I focus my attention on Ben who’s hovering at the head of the exam table.
He’s paler than white and looks positively stricken.
I hope whatever I have isn’t contagious because I’ve never seen him look so awful.
He squeezes my hand in one hand while gently stroking my sweat-soaked hair back from my face.
His eyes never leave the doctor, watching her every move with hawk-eyed focus like he thinks she might harm me, and he’s ready to throw himself between us.
The doctor presses her hand to my abdomen. “Does this hurt?”
It does, but no worse than what I’ve already been feeling. “Yes, kind of.”
“What about now?” She removes her hand and I almost black out from pain.
Motherfucker.
“You’re hurting her,” Ben’s voice is dangerously low. “What is happening to her?”
“I’ll need to do an ultrasound to confirm, but I suspect you have acute appendicitis.” She picks up her tablet and starts to make notes. “I’m going to find an orderly to take you to Diagnostic Imaging. If I’m right, you’ll be scheduled for surgery right away.”
“Surgery?” The word barely makes it past my lips and I don’t bother to hide the terror in my voice. My heart pounds against my ribs. I’ve never had surgery before. Never been put under general anesthesia. Never had someone cut into me.
The doctor offers a reassuring but practiced smile.
“It’s a simple procedure,” she explains, her tone even.
“We’ll go in laparoscopically, which means small incisions and quick healing time.
If everything goes smoothly, you’ll likely be able to go home tomorrow.
” Then, her expression turns more serious.
“But we need to move quickly. If your appendix perforates, it could lead to complications.”
She doesn’t have to spell it out for me. I know what she means. Infection. Sepsis. Worse.
Before I can process it all, she turns and leaves, the soft click of the door closing behind her.
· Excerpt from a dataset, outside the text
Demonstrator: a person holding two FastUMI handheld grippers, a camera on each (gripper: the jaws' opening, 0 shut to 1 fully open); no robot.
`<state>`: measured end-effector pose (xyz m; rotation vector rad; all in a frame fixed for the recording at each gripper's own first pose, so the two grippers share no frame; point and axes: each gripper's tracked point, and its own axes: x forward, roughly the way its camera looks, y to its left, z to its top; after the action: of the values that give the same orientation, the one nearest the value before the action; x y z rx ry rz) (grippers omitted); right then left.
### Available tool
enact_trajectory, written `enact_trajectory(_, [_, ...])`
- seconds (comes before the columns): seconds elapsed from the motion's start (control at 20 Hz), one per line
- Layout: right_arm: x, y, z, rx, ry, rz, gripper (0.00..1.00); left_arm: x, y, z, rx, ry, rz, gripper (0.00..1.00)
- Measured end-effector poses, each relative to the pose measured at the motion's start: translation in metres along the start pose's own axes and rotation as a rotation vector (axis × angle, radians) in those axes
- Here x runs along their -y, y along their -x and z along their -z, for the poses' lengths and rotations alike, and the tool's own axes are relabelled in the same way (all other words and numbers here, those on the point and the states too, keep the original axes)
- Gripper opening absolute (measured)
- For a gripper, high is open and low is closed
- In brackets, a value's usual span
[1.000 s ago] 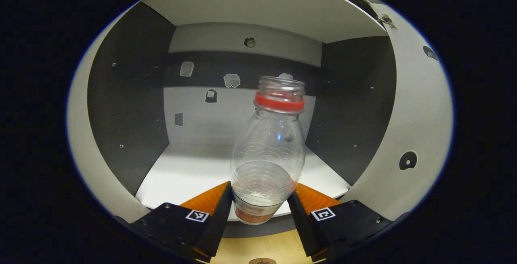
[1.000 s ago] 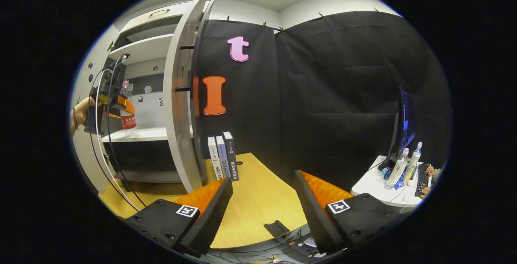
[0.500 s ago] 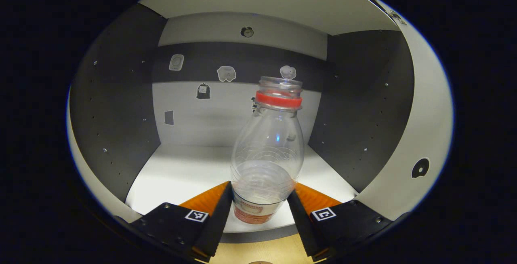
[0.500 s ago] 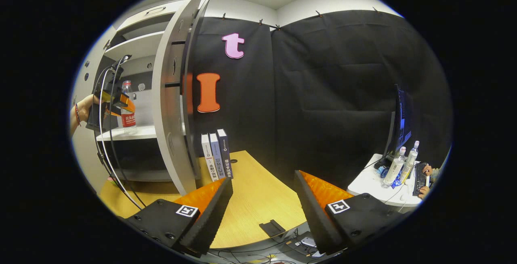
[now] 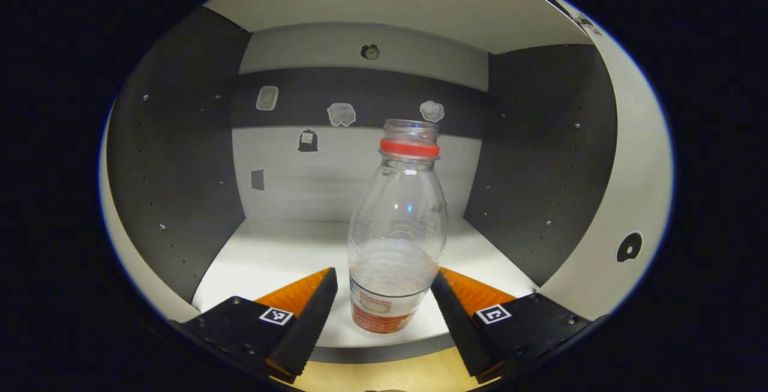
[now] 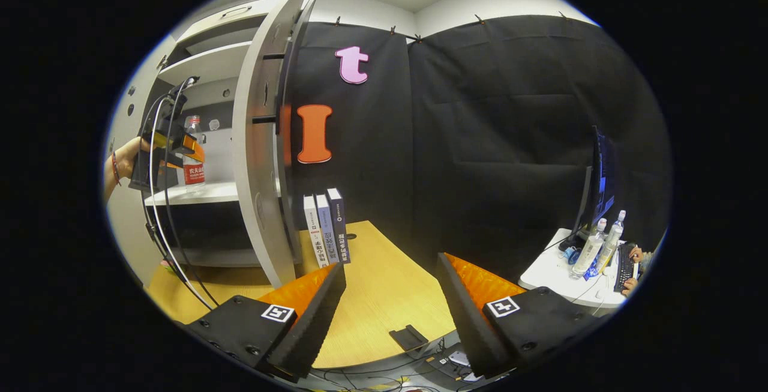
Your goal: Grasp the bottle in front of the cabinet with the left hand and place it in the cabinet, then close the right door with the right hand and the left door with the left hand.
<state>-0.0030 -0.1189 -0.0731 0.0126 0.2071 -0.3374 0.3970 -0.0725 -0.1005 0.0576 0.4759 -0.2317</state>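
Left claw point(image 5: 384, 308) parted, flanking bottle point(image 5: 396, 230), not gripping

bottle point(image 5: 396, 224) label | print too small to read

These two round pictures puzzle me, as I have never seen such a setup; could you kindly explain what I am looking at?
No robot arm is at work here: a person holds a two-finger gripper in each hand, and a fisheye camera rides on each, looking along its fingers.

The left gripper view looks into an open cabinet. The left gripper has its fingers spread on either side of a clear plastic bottle, uncapped with a red neck ring, standing on the white shelf. There is a gap on each side, so it looks released.

The right gripper view looks from the side. The right gripper is open and empty above a wooden table. The cabinet's right door stands open; three books stand beside it.
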Motion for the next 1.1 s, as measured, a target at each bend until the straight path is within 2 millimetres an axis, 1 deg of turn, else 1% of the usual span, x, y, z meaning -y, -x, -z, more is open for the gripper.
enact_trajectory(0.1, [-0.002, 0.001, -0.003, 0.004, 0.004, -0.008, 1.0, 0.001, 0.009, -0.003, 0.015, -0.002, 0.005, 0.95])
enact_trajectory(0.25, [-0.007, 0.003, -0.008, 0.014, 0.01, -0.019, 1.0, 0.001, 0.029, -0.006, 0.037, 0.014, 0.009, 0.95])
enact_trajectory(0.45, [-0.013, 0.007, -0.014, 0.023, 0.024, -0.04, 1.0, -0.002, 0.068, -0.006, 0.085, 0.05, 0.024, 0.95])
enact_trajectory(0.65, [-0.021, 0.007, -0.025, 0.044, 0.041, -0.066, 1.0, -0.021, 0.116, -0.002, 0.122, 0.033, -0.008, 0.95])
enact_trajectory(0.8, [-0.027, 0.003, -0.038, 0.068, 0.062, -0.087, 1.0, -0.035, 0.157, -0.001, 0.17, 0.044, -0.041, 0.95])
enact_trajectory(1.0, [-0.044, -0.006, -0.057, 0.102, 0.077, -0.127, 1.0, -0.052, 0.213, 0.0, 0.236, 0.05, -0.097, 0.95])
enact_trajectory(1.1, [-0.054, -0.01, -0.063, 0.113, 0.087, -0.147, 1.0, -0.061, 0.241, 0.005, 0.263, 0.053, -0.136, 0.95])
Ben crouches down in front of me, bringing himself to my eye level. His hands rest lightly on my knees, warm and steady, an anchor against the panic rising in my chest.
“It’s gonna be fine, Maddy,” he says, his voice softer now. “You’re going to be fine.”
My throat tightens as a fresh wave of tears blurs my vision. This time, I don’t fight them. I let them fall.
“How do you know that?” My voice trembles, barely above a whisper.
He swallows. “Because you have to be.”
The door swings open again before I can respond.
The doctor returns, this time with a stocky young man pushing a wheelchair.
He looks barely older than me, his scrubs crisp, his posture relaxed until his gaze lands on Ben.
His eyes widen slightly and he stands taller.
I’m not sure if he recognizes him from hockey or if Ben’s hard expression scares the shit out of him.
The doctor gestures toward the chair. “You can wait here,” she tells Ben as the orderly steps forward.
I don’t speak. I don’t need to. My hand tightens around Ben’s instinctively, fingers curling around his like a lifeline.
Ben doesn’t hesitate. His grip tightens just as fiercely. “I’m staying with her.”